ABSTRACT

James Rosenau was central in establishing global governance as a theme or field of study. He introduced the concept of ‘spheres of authority’ as an analytical tool to explore world politics without unduly privileging state actors (Rosenau 1992). This conceptualization built on an earlier argument drawn both from the pluralist tradition to point to the role of non-state actors in world politics (Nye and Keohane 1971), and also from world systems analysis (Wallerstein 1974) in an effort to move away from the state as a historically given and fixed unit of analysis in world politics. Moreover, Craig Murphy (1994) and others early on established a Gramscian inspired line of research on the historical evolution of global governance (cf. Hewson 1994). But it was arguably the Commission on Global Governance that placed the term on the political, and subsequently on the scholarly, agenda more broadly. The Commission defined global governance as

the sum of many ways individuals and institutions, public and private, manage their common affairs. It is a continuing process through which conflicting or diverse interests may be accommodated and co-operative action taken. It includes formal institutions and regimes empowered to enforce compliance, as well as informal arrangements that people and institutions either have agreed to or perceive to be in their interest.
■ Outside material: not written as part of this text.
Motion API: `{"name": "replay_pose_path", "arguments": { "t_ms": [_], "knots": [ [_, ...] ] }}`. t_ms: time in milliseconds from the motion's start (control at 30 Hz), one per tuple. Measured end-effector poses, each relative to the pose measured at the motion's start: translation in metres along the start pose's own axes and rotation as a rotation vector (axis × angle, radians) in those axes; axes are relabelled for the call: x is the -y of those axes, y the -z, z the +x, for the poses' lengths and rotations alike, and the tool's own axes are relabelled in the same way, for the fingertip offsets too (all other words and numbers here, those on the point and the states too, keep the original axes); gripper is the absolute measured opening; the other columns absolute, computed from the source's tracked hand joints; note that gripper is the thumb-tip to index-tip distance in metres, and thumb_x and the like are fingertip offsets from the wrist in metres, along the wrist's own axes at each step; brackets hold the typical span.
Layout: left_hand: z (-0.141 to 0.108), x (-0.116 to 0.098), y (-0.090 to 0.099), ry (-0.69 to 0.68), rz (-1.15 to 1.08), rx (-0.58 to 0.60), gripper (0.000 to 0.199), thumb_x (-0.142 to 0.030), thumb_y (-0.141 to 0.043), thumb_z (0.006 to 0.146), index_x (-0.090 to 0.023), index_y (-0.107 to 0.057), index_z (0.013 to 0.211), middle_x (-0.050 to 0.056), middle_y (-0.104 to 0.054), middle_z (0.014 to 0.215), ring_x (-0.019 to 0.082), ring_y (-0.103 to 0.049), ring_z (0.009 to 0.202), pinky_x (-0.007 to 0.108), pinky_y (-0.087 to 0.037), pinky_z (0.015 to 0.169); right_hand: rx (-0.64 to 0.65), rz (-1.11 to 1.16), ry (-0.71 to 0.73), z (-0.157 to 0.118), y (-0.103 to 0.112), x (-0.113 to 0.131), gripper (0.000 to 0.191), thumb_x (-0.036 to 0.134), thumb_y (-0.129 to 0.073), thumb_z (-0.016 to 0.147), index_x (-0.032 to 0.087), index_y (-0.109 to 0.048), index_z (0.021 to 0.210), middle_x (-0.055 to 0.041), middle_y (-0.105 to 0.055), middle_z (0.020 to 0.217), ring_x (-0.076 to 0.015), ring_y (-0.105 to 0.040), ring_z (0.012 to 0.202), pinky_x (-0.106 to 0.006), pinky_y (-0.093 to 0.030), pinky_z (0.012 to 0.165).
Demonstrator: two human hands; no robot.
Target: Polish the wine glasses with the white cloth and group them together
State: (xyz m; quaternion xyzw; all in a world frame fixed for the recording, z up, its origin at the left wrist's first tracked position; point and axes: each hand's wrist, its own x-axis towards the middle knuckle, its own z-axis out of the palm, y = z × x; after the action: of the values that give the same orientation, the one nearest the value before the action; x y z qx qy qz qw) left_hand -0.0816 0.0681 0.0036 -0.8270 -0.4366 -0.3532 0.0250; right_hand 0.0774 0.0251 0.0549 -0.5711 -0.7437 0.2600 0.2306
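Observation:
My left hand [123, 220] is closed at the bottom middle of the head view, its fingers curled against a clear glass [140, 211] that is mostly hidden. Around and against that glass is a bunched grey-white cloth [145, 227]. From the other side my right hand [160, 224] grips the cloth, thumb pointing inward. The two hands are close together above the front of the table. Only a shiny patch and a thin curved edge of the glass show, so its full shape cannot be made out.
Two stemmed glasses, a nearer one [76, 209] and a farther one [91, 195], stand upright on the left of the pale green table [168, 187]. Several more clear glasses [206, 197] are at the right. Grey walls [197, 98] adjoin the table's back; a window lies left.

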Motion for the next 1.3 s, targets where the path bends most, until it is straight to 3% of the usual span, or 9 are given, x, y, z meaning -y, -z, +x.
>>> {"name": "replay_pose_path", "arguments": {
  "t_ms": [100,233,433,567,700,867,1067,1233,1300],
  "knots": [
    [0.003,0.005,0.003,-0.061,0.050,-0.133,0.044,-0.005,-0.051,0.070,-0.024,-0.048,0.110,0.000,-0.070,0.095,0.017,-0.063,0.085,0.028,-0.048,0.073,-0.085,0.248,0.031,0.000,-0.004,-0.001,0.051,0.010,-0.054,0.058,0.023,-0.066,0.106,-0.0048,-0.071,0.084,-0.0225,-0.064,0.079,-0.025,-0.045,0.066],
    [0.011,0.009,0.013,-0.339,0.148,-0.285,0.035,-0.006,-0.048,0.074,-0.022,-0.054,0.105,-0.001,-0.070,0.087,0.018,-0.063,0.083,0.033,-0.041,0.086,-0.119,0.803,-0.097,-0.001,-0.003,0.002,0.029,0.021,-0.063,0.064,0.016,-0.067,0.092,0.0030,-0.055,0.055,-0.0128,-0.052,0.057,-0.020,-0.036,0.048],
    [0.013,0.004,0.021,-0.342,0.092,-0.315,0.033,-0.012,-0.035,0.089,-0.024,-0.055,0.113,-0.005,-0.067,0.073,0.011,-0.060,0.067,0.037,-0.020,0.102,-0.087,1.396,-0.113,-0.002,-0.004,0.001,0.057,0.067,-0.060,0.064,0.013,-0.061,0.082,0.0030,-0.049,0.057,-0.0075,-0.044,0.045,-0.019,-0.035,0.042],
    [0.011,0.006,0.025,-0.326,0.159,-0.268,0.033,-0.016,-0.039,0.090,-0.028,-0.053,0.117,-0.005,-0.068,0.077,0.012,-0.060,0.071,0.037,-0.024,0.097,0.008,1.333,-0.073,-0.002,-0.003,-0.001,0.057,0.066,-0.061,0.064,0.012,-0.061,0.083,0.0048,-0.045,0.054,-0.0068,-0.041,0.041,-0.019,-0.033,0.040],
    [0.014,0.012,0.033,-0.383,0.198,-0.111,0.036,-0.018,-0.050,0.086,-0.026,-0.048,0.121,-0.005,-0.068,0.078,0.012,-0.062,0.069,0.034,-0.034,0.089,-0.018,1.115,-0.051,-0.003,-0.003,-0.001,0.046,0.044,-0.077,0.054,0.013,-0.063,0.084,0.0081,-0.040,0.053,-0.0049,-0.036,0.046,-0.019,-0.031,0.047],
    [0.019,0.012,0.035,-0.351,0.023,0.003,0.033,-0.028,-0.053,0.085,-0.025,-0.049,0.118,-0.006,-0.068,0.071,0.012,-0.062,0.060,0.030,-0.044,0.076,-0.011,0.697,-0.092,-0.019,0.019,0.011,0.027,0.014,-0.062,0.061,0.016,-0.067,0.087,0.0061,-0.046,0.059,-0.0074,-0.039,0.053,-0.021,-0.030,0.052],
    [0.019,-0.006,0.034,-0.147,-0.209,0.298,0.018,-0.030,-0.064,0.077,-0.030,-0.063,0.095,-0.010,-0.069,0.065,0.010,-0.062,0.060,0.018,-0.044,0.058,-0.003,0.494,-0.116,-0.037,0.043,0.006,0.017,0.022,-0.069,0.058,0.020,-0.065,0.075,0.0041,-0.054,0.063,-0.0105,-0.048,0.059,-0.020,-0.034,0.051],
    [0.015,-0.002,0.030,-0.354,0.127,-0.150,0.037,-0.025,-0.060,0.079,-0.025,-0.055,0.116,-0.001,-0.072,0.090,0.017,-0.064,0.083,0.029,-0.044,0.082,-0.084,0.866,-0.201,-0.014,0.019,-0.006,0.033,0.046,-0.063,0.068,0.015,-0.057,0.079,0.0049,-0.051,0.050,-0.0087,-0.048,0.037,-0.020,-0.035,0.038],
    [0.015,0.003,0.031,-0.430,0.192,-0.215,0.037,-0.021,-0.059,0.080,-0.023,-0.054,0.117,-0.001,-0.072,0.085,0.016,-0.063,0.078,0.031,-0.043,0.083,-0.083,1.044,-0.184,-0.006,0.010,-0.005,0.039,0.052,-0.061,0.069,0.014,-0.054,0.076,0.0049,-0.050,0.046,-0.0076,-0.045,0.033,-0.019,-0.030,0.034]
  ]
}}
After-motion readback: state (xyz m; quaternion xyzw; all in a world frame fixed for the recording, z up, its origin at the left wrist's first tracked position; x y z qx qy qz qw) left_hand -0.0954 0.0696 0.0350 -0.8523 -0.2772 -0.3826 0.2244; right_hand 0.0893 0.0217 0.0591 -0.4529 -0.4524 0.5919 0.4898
(1995: 4) The Commission was established by the so-called Stockholm Initiative and supported by UN Secretary-General Boutros Boutros-Ghali to address opportunities and challenges of globalization. The definition of governance as the “process through which conflicting or diverse interests may be accommodated” has a distinct progressive focus, and the report highlighted the potential to harness the power of non-state actors to guide developments in a particular – and decidedly liberal – direction.